Your objective. Please state how many lines of the records hold the string "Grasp", giving nothing but the number.

Input.
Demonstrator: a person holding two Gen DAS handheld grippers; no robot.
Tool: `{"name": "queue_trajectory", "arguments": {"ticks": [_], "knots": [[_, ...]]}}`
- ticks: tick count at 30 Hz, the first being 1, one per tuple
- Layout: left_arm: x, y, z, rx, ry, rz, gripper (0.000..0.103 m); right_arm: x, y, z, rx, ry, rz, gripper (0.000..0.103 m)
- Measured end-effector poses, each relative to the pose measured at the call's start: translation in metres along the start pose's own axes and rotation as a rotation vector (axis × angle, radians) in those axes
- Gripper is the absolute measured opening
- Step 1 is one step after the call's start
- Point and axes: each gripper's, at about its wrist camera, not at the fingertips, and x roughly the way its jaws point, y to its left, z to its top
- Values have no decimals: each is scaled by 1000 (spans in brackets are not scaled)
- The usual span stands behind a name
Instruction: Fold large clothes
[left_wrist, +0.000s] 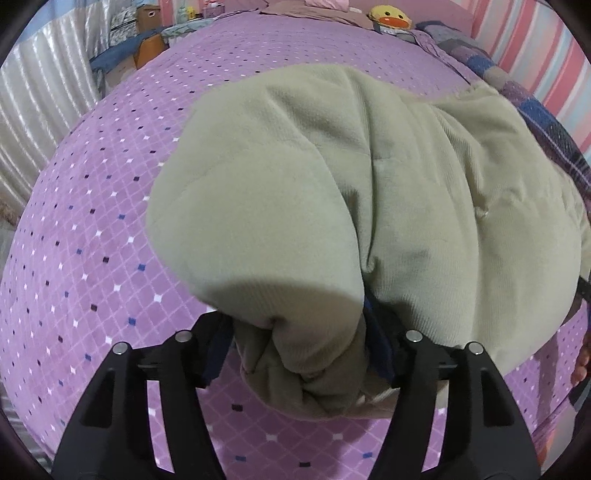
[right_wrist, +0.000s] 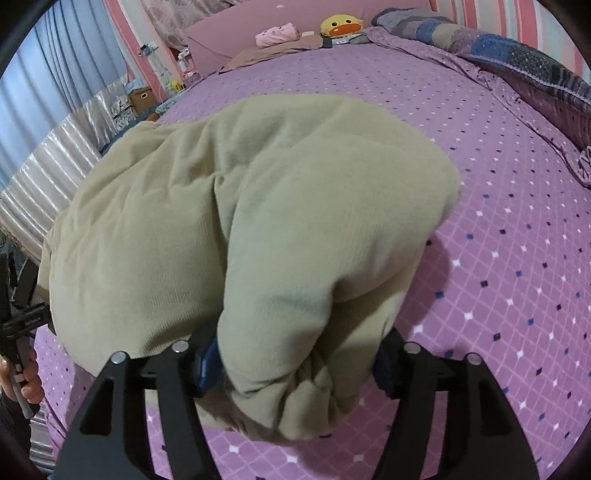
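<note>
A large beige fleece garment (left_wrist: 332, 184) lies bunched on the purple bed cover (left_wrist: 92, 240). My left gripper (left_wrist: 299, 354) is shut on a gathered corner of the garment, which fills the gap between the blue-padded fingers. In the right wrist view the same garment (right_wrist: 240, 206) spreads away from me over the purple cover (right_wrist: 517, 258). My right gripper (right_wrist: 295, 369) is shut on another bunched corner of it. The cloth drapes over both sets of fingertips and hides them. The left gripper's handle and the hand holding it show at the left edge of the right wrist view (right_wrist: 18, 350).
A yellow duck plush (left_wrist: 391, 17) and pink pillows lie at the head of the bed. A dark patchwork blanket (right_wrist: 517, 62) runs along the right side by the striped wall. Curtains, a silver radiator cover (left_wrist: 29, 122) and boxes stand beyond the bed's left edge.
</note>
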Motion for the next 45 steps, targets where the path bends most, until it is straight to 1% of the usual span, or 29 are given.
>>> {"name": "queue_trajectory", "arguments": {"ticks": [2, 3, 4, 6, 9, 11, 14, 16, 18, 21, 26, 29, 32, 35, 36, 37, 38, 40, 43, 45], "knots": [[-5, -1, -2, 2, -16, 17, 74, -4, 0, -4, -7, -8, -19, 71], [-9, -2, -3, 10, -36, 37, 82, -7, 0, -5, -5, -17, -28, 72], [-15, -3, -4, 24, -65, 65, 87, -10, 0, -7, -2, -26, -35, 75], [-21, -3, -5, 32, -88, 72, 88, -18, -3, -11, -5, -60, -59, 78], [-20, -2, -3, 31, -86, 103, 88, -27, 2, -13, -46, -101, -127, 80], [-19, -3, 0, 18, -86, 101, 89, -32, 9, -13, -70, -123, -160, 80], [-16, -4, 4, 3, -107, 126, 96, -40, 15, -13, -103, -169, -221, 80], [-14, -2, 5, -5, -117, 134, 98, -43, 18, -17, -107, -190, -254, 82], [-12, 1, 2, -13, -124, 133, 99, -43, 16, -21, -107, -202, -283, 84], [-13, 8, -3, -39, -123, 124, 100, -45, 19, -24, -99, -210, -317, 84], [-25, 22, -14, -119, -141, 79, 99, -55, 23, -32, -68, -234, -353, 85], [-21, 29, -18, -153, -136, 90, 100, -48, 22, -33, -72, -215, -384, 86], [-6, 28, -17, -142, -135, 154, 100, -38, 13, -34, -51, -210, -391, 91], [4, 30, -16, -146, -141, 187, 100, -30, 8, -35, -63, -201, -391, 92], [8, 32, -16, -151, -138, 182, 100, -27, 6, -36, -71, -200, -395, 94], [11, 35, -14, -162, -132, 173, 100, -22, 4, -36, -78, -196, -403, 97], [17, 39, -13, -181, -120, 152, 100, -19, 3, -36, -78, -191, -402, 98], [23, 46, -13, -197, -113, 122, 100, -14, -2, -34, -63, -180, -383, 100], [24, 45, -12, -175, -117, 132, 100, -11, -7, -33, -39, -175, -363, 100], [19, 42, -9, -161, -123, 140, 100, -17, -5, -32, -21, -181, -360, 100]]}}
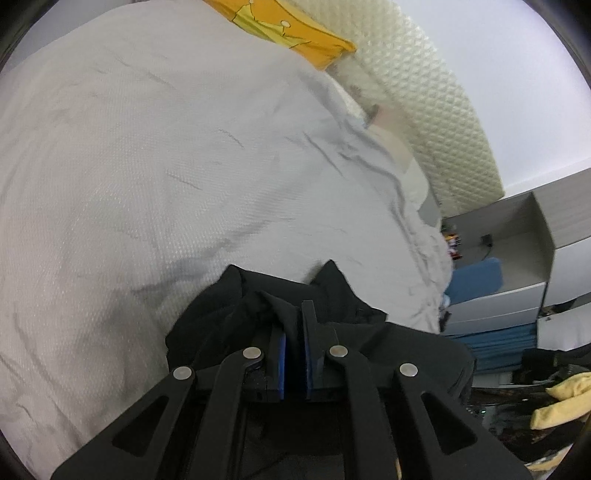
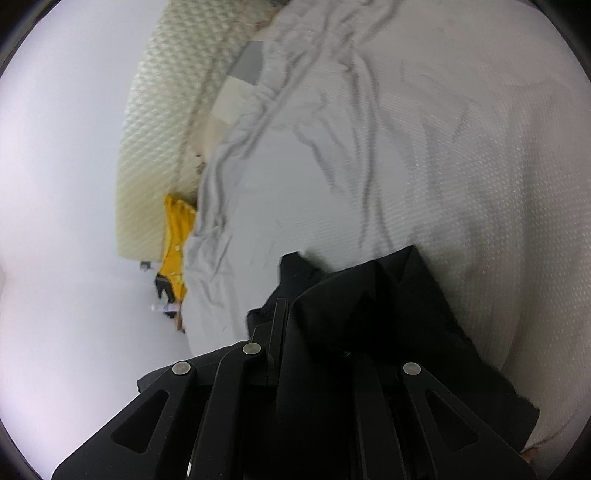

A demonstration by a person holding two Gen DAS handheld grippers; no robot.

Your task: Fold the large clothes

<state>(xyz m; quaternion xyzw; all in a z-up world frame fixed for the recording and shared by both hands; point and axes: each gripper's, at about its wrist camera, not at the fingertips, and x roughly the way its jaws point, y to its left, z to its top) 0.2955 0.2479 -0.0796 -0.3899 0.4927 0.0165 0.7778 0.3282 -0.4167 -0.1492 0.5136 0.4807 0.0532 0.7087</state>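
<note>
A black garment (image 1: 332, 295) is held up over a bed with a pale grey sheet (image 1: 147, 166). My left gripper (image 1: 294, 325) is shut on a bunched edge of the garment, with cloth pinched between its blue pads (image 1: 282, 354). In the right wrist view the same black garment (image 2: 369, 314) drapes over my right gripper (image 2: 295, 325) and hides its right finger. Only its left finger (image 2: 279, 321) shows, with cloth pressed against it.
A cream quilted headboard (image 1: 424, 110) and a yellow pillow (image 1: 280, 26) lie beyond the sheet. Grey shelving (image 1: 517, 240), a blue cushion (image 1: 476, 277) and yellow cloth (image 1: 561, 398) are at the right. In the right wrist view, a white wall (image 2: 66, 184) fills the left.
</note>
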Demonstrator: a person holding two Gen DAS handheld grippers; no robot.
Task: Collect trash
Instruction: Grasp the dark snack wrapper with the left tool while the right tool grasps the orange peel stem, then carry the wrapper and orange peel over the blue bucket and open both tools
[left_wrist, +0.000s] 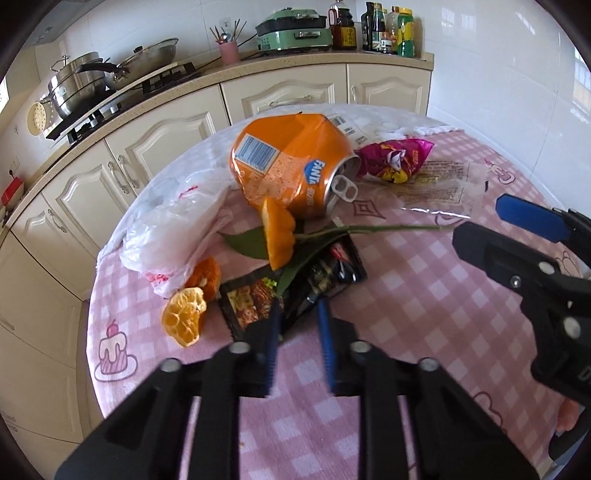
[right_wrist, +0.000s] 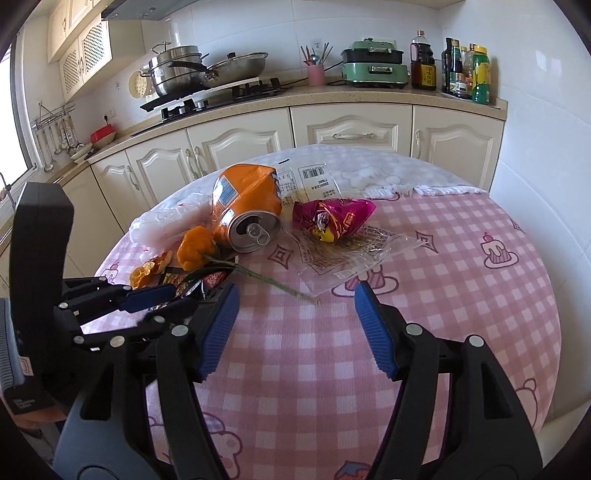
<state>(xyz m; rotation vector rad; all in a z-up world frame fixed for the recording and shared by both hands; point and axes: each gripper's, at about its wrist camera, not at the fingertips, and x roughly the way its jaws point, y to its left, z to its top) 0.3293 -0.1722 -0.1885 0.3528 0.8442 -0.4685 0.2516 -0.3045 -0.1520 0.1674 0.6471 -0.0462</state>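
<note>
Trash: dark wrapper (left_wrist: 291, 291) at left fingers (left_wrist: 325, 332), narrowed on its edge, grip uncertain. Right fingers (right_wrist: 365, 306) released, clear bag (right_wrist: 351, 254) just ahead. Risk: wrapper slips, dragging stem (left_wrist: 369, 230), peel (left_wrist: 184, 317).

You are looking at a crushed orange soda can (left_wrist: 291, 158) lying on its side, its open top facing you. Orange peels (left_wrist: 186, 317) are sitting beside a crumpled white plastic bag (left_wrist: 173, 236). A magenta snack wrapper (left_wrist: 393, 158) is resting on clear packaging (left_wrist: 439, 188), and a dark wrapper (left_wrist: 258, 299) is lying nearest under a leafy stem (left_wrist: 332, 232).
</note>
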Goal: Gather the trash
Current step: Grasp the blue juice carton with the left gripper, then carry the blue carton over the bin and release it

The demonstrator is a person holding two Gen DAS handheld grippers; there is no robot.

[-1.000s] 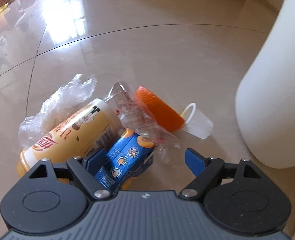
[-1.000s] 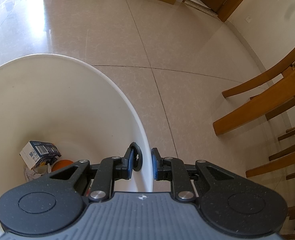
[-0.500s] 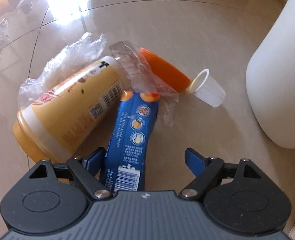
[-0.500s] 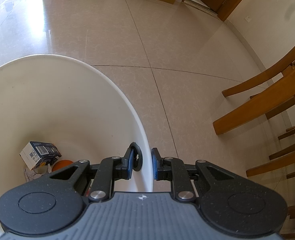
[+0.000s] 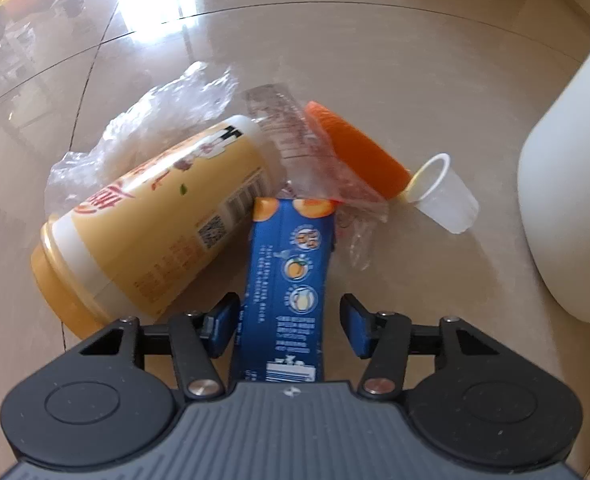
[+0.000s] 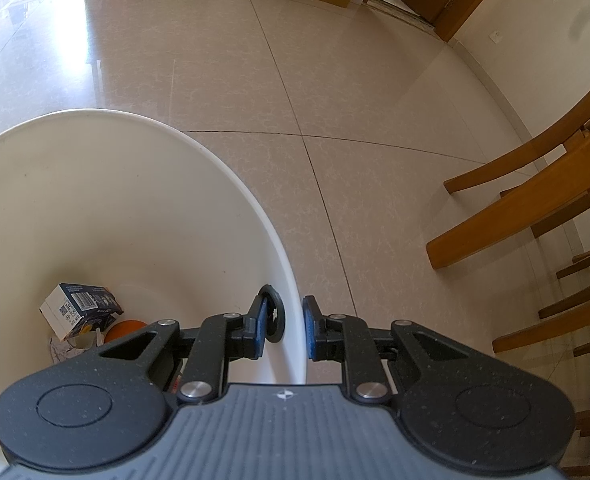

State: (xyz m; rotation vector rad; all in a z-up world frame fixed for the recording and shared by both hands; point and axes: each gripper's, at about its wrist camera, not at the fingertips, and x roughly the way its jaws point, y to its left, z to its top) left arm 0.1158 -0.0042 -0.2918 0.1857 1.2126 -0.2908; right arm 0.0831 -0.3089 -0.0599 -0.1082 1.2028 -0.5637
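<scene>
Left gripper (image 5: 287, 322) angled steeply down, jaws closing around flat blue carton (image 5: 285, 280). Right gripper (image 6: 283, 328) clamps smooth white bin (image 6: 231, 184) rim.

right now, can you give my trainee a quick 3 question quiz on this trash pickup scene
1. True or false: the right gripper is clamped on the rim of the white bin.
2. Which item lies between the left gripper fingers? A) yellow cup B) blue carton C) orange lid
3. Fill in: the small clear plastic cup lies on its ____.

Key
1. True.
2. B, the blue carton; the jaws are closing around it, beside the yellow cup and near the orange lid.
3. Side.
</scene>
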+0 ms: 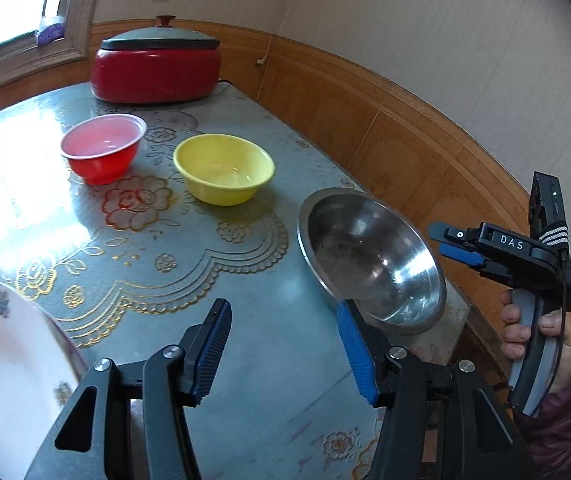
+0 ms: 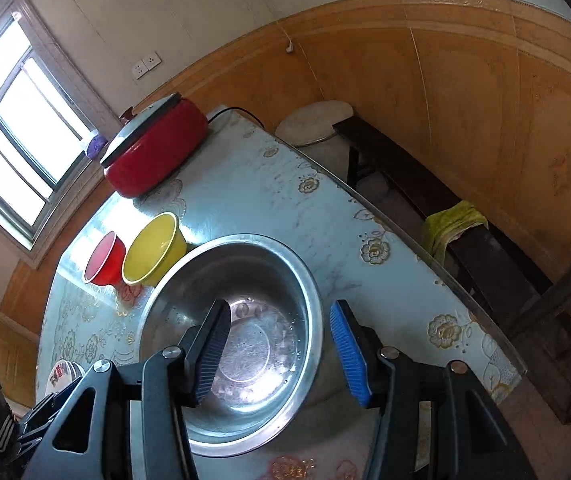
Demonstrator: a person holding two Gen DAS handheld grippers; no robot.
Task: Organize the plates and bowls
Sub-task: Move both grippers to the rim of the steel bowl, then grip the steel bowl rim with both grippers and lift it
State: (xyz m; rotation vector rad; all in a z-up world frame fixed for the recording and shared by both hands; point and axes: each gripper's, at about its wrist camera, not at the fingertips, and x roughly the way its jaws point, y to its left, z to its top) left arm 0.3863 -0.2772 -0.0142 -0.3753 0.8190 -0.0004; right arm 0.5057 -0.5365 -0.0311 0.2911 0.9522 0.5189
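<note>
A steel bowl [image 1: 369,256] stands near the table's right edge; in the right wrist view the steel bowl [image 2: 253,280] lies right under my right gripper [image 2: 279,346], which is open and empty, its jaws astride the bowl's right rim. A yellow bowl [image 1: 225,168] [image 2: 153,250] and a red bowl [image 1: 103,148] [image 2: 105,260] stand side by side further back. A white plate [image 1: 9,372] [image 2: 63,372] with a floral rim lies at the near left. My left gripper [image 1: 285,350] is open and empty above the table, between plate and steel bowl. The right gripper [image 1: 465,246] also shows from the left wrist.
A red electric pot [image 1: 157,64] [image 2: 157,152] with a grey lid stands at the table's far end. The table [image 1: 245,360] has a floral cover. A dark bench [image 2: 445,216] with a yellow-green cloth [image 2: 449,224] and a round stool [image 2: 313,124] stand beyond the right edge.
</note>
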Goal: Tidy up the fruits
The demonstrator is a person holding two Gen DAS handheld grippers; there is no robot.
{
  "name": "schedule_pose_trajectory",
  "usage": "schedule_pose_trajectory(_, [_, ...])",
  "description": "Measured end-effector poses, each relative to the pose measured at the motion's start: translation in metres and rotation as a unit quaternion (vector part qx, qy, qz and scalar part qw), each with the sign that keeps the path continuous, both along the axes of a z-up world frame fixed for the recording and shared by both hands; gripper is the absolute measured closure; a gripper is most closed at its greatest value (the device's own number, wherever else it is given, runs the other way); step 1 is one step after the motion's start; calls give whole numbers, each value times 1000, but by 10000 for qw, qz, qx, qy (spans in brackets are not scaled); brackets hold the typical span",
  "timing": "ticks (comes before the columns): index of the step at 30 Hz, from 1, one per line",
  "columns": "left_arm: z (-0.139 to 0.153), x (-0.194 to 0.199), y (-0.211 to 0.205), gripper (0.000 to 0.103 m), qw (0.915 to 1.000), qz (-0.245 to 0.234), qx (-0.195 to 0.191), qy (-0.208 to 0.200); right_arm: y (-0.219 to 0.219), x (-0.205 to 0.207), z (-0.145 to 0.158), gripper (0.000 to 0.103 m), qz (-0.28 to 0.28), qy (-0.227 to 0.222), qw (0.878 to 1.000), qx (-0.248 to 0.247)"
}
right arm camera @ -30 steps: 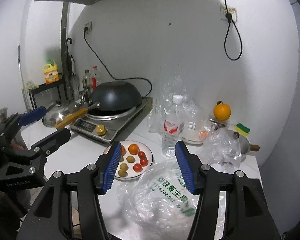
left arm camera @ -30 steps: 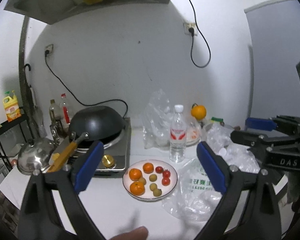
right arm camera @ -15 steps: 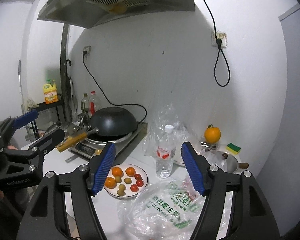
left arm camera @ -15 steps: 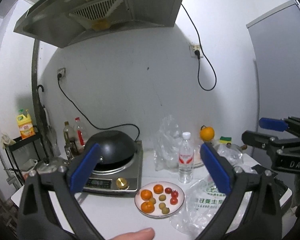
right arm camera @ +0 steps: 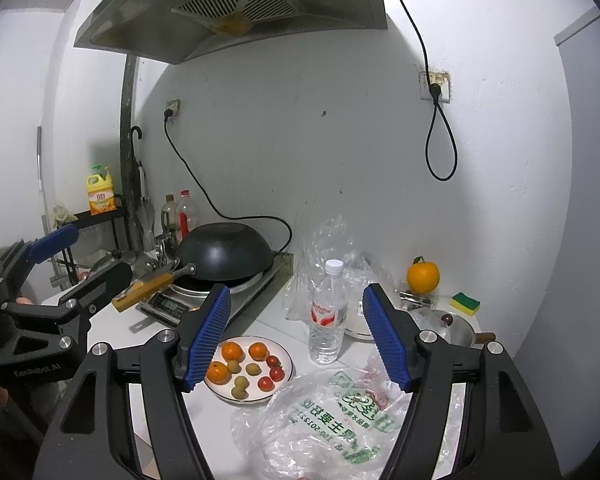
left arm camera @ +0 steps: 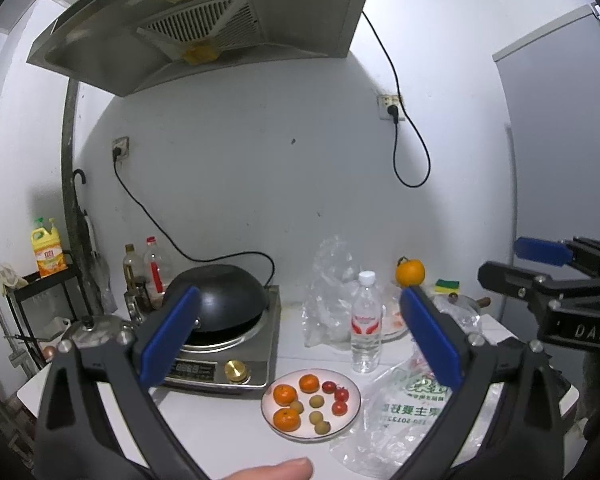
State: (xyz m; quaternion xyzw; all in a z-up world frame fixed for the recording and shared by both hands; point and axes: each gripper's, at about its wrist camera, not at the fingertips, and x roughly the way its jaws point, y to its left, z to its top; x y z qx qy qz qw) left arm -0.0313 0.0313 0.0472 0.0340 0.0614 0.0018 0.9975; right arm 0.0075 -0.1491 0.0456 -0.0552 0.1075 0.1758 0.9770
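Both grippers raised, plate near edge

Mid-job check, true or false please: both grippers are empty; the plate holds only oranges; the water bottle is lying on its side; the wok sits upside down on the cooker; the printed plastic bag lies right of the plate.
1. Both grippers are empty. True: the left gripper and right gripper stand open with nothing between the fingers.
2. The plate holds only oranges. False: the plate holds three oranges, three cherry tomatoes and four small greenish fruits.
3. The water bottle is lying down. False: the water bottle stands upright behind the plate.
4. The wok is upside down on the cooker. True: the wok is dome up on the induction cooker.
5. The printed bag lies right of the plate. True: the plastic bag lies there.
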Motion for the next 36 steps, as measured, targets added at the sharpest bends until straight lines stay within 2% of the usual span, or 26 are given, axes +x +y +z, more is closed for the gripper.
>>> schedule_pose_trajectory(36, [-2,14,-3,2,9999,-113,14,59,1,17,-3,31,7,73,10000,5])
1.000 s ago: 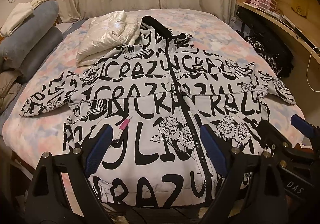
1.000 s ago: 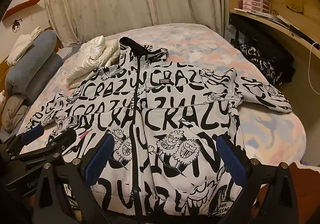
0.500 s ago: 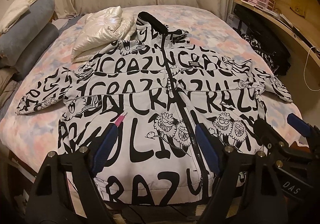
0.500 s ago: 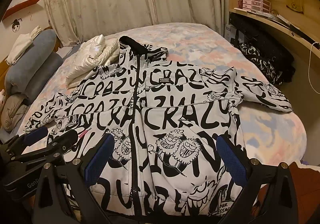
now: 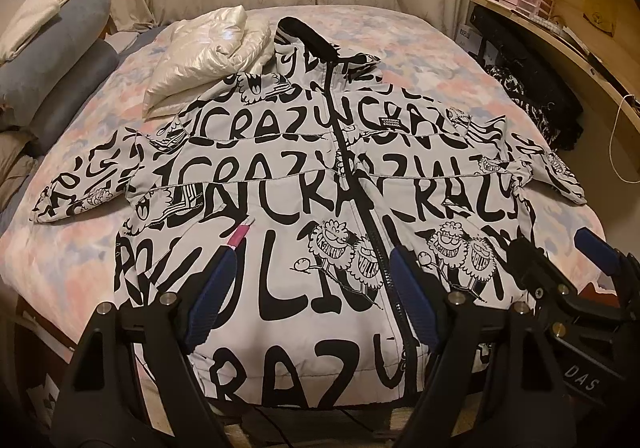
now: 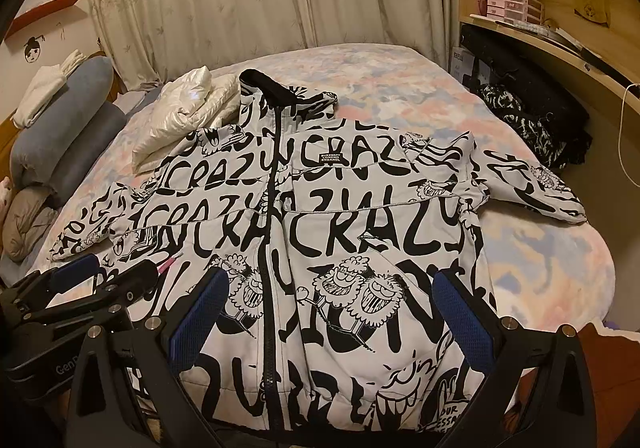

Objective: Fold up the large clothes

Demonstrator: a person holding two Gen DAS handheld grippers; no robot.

Reply to the task. 2